La observabilidad de datos es importante porque permite monitorear la calidad de la información a lo largo de todo su ciclo de vida. Ataccama señala que muchas herramientas tradicionales de observabilidad no están diseñadas para manejar datos no estructurados, como documentos PDF e imágenes.
El informe también destaca que muchas empresas adoptan un enfoque reactivo, lo que lleva a una gobernanza fragmentada y a la creación de silos dentro de la organización. Un programa efectivo de observabilidad debe ser proactivo, automatizado e integrado en todas las etapas del ciclo de vida de los datos. Esto incluye controles automáticos de calidad de datos y flujos de trabajo para solucionar problemas antes de que afecten la producción.
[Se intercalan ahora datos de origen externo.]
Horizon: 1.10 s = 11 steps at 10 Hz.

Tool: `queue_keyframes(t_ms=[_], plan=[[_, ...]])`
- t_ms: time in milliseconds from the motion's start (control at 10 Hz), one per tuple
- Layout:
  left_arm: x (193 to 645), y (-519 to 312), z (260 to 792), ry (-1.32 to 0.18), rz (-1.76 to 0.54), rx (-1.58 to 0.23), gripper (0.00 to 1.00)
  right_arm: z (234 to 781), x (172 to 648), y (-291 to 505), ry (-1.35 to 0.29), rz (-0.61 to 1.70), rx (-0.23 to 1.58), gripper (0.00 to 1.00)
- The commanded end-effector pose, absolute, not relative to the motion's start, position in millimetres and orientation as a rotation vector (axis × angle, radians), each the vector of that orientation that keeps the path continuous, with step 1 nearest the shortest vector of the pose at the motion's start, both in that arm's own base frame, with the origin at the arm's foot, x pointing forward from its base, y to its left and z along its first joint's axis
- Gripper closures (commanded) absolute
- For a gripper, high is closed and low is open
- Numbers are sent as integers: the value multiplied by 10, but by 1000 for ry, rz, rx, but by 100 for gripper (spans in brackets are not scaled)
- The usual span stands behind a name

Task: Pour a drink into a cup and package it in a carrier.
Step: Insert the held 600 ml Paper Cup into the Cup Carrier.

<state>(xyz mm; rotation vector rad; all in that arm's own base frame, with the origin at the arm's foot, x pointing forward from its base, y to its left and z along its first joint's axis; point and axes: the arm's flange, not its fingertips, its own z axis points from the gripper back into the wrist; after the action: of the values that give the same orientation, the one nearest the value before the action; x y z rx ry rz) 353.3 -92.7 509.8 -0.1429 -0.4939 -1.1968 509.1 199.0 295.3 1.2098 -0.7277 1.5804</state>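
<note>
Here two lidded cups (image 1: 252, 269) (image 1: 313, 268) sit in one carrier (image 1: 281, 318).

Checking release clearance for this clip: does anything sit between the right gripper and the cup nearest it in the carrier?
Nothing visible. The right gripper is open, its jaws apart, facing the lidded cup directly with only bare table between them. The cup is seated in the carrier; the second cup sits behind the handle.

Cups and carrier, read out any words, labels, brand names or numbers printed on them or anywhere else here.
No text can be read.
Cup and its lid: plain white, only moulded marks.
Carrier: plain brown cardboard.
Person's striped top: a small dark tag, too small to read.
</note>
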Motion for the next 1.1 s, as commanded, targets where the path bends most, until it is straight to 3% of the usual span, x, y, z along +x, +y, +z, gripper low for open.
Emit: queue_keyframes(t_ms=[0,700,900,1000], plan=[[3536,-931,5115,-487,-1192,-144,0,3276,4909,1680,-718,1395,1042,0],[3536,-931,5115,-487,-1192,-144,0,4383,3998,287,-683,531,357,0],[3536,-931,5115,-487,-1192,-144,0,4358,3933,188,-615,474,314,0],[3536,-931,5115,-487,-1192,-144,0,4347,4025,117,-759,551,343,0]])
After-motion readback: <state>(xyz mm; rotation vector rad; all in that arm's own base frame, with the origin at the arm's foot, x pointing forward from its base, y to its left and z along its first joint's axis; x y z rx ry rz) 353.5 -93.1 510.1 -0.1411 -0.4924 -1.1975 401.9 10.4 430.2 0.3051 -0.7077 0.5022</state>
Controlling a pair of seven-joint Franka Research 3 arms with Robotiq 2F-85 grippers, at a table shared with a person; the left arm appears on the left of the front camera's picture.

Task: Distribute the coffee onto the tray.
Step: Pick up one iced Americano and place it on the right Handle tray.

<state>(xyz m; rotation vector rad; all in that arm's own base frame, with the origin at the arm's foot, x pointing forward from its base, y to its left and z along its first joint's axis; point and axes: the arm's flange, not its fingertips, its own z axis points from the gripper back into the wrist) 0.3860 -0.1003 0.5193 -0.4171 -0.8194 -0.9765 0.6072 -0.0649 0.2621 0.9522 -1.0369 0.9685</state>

Jay Limburn, CPO de Ataccama, explica que aunque las empresas han invertido en herramientas, no han logrado establecer confianza en sus datos. Para lograrlo, es esencial integrar la observabilidad desde la ingestión de datos hasta su uso en IA, permitiendo que los problemas se identifiquen y resuelvan antes de que lleguen a la producción.
A pesar de estos desafíos, como la falta de habilidades y presupuestos limitados, la adopción de IA generativa y RAG está aumentando, lo que genera más datos no estructurados. Actualmente, menos de una de cada tres organizaciones utiliza estos datos en sus modelos.
El informe concluye que los programas más avanzados están cerrando la brecha al integrar la observabilidad en sus marcos de ingeniería y gobernanza de datos. Con una buena observabilidad, las empresas pueden esperar una mayor fiabilidad de los datos, decisiones más rápidas y una reducción del riesgo operativo.